Blob Blame History Raw
From 17a9ce965ef2fec9ee5c8e4b76981bb7cbcf1352 Mon Sep 17 00:00:00 2001
From: mohit84 <moagrawa@redhat.com>
Date: Mon, 9 Nov 2020 17:15:42 +0530
Subject: [PATCH 506/511] posix: Attach a posix_spawn_disk_thread with
 glusterfs_ctx (#1595)

Currently posix xlator spawns posix_disk_space_threads per brick and in
case of brick_mux environment while glusterd attached bricks at maximum
level(250) with a single brick process in that case 250 threads are
spawned for all bricks and brick process memory size also increased.

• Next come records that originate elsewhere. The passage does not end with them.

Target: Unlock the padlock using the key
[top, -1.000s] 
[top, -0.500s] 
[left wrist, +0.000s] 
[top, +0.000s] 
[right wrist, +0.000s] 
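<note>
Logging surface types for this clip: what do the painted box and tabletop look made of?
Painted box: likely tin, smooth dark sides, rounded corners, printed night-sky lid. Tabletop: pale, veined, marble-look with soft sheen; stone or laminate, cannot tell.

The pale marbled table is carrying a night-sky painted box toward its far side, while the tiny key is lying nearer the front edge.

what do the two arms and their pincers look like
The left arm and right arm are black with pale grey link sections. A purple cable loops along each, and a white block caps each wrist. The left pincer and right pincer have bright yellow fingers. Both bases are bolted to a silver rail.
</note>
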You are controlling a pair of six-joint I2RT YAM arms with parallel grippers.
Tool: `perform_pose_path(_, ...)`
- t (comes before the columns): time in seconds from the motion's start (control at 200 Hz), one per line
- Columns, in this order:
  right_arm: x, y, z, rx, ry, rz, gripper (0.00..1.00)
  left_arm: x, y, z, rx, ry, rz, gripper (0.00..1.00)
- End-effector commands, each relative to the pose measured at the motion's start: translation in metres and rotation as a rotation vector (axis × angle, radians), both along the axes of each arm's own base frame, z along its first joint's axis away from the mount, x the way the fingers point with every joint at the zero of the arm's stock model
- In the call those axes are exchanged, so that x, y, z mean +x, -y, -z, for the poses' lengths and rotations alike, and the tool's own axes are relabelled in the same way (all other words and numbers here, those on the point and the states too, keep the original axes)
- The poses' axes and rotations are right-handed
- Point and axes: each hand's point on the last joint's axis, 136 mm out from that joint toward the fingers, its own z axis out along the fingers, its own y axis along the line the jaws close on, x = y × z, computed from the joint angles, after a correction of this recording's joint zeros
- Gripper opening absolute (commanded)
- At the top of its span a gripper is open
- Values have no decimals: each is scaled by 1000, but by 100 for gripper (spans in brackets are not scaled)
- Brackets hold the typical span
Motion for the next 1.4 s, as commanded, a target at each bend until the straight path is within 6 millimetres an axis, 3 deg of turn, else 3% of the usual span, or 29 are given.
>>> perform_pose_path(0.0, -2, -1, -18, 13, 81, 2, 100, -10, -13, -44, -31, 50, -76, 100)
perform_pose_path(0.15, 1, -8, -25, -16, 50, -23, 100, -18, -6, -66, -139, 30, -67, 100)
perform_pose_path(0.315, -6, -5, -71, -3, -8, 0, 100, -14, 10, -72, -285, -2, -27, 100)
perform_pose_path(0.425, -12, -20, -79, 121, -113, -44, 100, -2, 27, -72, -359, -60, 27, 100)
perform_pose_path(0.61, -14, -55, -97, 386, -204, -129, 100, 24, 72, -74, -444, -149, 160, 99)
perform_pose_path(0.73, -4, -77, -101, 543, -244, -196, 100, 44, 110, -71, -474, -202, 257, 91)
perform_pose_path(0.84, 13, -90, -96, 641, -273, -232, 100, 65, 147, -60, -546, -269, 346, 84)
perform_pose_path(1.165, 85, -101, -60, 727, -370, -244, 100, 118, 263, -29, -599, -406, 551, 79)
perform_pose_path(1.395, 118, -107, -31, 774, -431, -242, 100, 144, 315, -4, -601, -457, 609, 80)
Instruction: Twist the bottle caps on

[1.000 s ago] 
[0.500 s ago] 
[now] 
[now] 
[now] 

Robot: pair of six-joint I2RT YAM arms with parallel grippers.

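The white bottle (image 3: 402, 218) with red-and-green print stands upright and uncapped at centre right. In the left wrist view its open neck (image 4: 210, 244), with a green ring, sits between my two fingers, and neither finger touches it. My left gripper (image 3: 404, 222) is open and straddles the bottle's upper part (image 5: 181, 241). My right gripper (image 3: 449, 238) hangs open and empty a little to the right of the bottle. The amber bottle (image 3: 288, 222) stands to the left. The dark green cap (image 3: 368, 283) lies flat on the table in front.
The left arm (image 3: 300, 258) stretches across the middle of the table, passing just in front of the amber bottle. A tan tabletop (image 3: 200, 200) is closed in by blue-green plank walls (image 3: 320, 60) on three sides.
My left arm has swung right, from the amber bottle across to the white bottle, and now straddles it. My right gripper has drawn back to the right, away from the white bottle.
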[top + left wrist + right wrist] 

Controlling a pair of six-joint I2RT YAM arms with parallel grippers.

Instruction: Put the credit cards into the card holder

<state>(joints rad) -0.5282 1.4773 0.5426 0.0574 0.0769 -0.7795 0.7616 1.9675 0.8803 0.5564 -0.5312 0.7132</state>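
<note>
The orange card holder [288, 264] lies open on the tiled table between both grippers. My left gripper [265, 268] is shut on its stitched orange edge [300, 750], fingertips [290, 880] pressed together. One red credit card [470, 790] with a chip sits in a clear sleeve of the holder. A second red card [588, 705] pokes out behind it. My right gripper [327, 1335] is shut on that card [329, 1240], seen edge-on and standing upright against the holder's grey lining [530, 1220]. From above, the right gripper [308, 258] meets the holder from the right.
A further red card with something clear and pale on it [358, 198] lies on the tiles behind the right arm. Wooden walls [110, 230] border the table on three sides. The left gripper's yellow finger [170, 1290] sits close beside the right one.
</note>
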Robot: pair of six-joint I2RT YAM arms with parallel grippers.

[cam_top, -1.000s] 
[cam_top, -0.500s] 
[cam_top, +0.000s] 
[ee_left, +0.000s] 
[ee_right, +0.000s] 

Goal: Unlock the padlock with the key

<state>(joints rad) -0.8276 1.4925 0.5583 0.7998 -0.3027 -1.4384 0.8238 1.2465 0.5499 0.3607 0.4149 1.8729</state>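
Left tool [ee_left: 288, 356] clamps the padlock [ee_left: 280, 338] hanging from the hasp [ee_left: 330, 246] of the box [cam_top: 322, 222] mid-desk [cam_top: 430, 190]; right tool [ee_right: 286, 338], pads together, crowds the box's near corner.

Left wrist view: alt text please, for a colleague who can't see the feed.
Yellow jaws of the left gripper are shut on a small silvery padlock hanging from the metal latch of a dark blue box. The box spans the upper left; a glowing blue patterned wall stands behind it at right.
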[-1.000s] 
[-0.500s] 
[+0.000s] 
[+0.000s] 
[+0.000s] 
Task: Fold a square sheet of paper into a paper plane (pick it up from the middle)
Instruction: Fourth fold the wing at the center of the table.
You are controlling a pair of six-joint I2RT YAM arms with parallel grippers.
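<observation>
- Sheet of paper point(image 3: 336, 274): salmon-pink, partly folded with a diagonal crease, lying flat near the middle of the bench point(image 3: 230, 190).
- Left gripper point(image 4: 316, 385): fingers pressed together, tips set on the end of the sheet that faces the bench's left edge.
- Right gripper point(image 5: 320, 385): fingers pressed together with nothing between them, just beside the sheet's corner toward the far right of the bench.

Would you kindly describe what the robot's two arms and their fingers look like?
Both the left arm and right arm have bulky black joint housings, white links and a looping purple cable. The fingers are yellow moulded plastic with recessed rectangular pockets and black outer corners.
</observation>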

Solution: Attach a posix_disk_space thread with glusterfs_ctx to
          spawn a thread per process basis instead of spawning a per brick

> Fixes: #1482
> Change-Id: I8dd88f252a950495b71742e2a7588bd5bb019ec7
> Cherry-picked from commit 3f93be77e1acf5baacafa97a320e91e6879d1c0e
> Reviewed on upstream link https://github.com/gluster/glusterfs/issues/1482
> Signed-off-by: Mohit Agrawal <moagrawa@redhat.com>

Change-Id: I8dd88f252a950495b71742e2a7588bd5bb019ec7
Bug: 1898776
Signed-off-by: Mohit Agrawal <moagrawa@redhat.com>
Reviewed-on: https://code.engineering.redhat.com/gerrit/220366
Tested-by: RHGS Build Bot <nigelb@redhat.com>
Reviewed-by: Sunil Kumar Heggodu Gopala Acharya <sheggodu@redhat.com>
---
 glusterfsd/src/glusterfsd.c                    |   4 +
 libglusterfs/src/glusterfs/glusterfs.h         |   6 ++
 xlators/storage/posix/src/posix-common.c       |  68 +++++++++++--
 xlators/storage/posix/src/posix-handle.h       |   3 +-
 xlators/storage/posix/src/posix-helpers.c      | 131 ++++++++++++++-----------
 xlators/storage/posix/src/posix-inode-fd-ops.c |   3 +-
 xlators/storage/posix/src/posix-mem-types.h    |   1 +
 xlators/storage/posix/src/posix.h              |  12 ++-
 8 files changed, 160 insertions(+), 68 deletions(-)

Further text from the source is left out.